# Work required:
Copy each line of the following material that has the string "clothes".

# Records to use:
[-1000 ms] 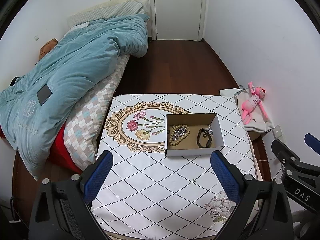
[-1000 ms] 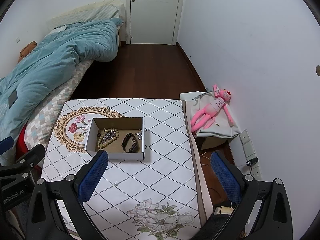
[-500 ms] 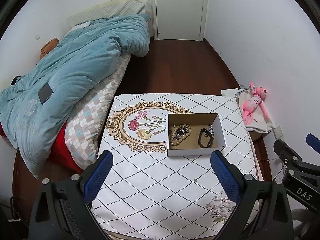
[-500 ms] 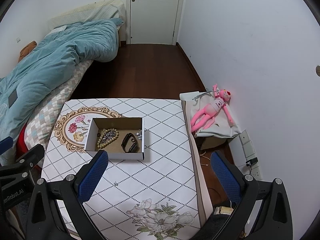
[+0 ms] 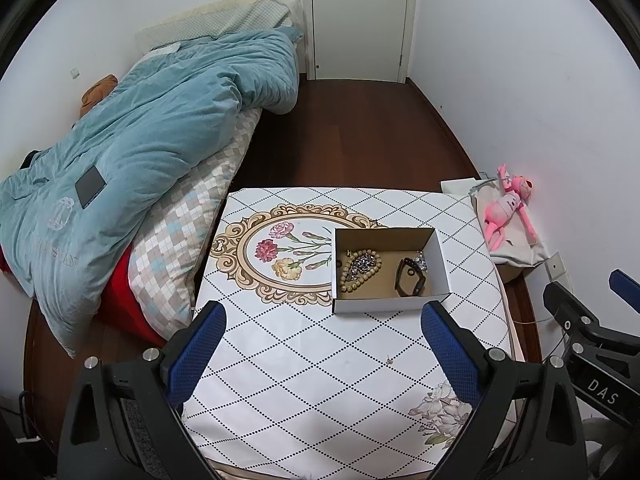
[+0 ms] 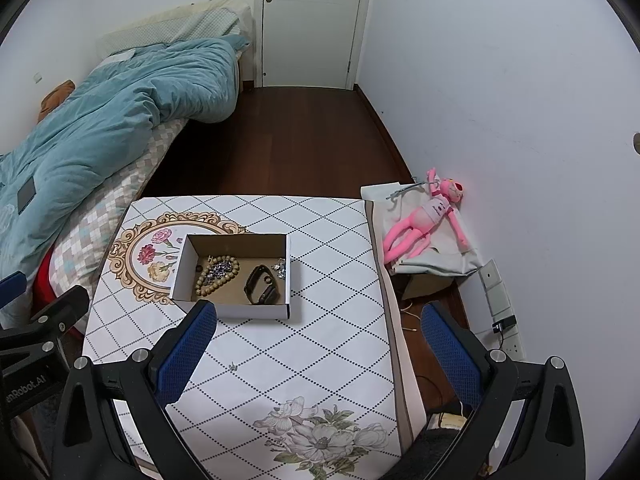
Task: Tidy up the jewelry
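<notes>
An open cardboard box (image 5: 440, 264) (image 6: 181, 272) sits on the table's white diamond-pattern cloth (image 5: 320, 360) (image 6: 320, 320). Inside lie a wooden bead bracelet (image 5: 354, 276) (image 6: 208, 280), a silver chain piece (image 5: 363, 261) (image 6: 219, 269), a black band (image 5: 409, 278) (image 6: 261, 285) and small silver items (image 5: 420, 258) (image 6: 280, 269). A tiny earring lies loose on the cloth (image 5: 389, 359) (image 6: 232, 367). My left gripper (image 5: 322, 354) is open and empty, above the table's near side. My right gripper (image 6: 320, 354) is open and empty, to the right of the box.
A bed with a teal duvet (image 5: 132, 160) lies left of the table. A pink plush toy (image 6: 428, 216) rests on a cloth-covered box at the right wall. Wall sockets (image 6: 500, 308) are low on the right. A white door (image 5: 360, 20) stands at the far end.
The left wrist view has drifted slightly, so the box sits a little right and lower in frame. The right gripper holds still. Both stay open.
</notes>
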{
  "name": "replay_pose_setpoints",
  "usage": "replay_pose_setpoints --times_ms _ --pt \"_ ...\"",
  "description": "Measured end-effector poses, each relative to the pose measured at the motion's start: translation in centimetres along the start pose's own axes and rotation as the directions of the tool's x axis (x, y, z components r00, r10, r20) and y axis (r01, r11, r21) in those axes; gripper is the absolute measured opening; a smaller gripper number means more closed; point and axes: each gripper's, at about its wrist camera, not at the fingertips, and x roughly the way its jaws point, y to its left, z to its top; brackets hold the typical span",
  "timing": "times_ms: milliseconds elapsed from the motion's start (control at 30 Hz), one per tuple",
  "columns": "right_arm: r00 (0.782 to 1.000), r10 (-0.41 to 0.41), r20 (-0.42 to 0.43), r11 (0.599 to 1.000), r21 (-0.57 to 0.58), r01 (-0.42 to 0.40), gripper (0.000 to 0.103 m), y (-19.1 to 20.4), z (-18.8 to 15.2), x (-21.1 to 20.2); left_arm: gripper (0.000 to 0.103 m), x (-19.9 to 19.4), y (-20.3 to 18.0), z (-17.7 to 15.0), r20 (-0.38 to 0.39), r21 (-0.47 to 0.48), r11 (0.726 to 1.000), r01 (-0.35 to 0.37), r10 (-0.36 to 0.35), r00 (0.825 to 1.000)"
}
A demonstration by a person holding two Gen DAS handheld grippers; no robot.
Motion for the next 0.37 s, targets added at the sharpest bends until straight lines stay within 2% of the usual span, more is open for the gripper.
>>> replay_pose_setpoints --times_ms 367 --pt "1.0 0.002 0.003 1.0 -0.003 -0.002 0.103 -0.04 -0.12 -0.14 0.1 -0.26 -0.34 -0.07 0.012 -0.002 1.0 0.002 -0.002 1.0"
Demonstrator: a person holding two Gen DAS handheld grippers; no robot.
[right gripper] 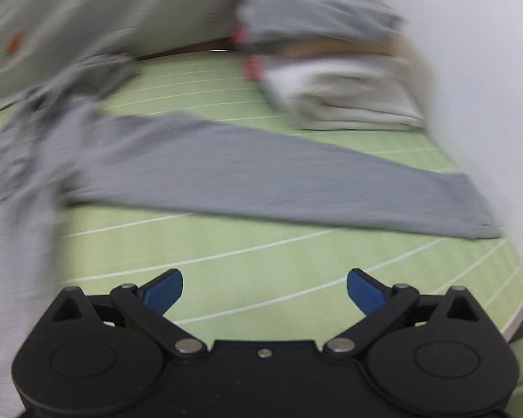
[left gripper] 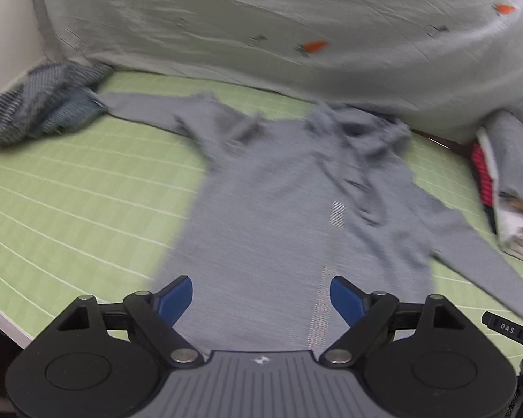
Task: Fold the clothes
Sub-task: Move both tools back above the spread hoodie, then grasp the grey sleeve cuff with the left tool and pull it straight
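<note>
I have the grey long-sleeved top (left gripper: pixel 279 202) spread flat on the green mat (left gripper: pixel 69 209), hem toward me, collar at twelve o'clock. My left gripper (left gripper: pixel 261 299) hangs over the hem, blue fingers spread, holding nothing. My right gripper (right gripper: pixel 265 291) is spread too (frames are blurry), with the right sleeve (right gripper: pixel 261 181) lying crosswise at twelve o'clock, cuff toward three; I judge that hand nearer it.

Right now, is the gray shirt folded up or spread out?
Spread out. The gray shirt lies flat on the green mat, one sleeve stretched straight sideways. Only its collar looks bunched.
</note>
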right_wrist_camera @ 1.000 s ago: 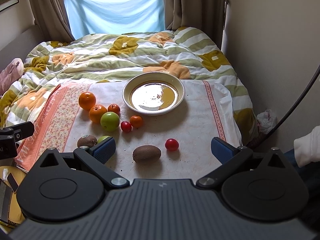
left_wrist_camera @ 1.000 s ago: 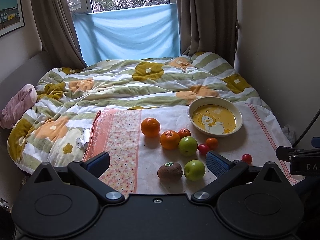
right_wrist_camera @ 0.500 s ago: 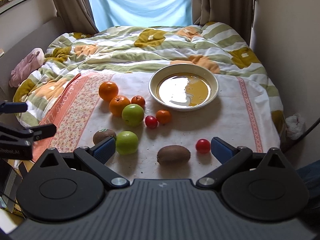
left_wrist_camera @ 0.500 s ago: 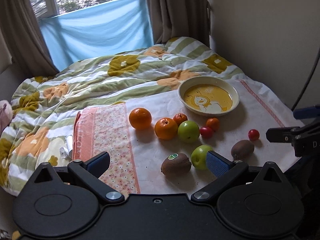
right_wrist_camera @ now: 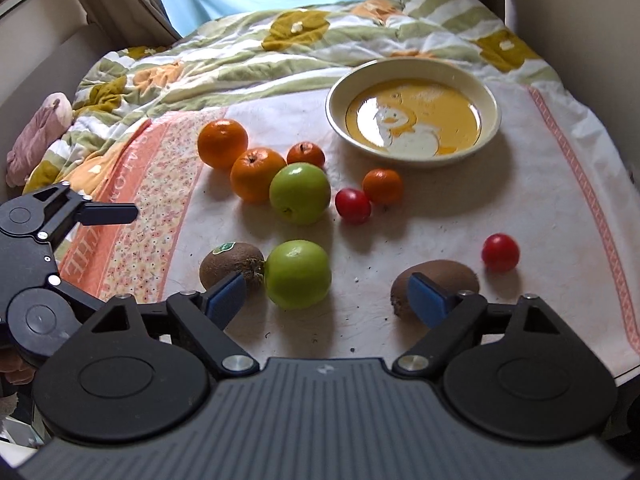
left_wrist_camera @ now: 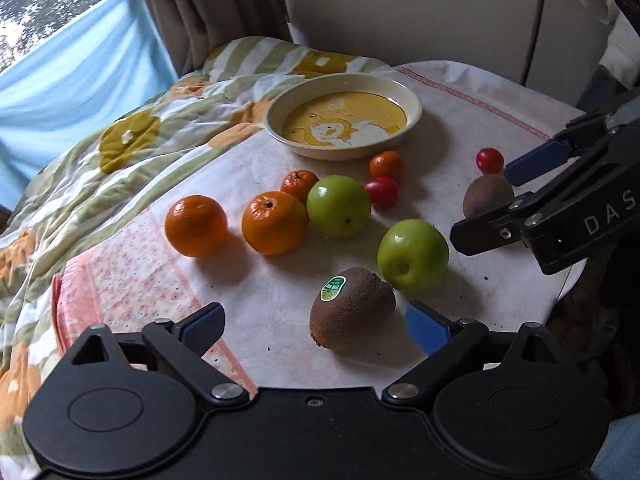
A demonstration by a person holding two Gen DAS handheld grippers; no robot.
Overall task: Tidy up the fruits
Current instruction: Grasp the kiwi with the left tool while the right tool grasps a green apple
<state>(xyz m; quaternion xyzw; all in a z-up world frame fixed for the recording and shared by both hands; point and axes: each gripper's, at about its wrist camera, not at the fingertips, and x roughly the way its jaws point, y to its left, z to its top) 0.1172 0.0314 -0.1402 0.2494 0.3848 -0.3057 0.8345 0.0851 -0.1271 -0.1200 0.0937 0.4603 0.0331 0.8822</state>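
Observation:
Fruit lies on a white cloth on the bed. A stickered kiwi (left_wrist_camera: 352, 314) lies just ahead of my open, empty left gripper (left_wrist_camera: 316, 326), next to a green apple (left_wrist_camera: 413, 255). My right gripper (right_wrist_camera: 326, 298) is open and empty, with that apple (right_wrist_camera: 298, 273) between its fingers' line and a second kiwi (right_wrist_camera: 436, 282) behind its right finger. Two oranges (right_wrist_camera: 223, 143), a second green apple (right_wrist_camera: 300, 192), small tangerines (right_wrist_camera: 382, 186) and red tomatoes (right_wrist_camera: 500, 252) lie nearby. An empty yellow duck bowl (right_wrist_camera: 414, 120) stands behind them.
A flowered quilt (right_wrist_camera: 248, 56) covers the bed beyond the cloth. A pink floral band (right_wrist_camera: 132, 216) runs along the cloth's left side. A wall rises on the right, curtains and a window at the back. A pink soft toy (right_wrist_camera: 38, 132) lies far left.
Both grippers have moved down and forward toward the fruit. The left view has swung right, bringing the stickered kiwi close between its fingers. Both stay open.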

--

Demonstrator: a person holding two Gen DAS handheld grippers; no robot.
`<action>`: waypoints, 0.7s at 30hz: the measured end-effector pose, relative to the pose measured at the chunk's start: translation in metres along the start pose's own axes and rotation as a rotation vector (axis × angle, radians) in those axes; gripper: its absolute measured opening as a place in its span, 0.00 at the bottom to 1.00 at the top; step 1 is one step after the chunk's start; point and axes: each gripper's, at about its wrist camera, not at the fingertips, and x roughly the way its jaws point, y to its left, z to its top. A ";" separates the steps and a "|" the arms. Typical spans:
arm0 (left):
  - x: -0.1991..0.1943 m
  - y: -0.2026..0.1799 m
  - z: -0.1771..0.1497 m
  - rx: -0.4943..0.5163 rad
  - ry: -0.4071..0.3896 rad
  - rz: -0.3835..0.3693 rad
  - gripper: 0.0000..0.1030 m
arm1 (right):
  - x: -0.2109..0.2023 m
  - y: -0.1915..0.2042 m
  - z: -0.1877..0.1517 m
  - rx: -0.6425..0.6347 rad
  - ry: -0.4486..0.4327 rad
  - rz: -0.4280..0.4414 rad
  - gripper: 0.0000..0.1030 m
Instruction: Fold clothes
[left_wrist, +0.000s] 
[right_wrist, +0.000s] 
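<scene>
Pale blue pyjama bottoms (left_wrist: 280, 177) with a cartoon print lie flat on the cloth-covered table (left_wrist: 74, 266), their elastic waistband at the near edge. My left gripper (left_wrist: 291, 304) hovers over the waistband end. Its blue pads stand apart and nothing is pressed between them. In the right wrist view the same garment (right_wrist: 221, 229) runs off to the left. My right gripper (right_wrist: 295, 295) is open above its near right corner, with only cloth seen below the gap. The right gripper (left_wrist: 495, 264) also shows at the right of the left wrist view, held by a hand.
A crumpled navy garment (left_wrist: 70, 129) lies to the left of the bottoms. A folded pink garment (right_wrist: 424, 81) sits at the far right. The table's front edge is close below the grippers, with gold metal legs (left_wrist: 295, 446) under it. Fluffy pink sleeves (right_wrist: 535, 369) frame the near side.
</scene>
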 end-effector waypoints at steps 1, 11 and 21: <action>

# Answer to the exercise:
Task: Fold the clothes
Instruction: Fold clothes

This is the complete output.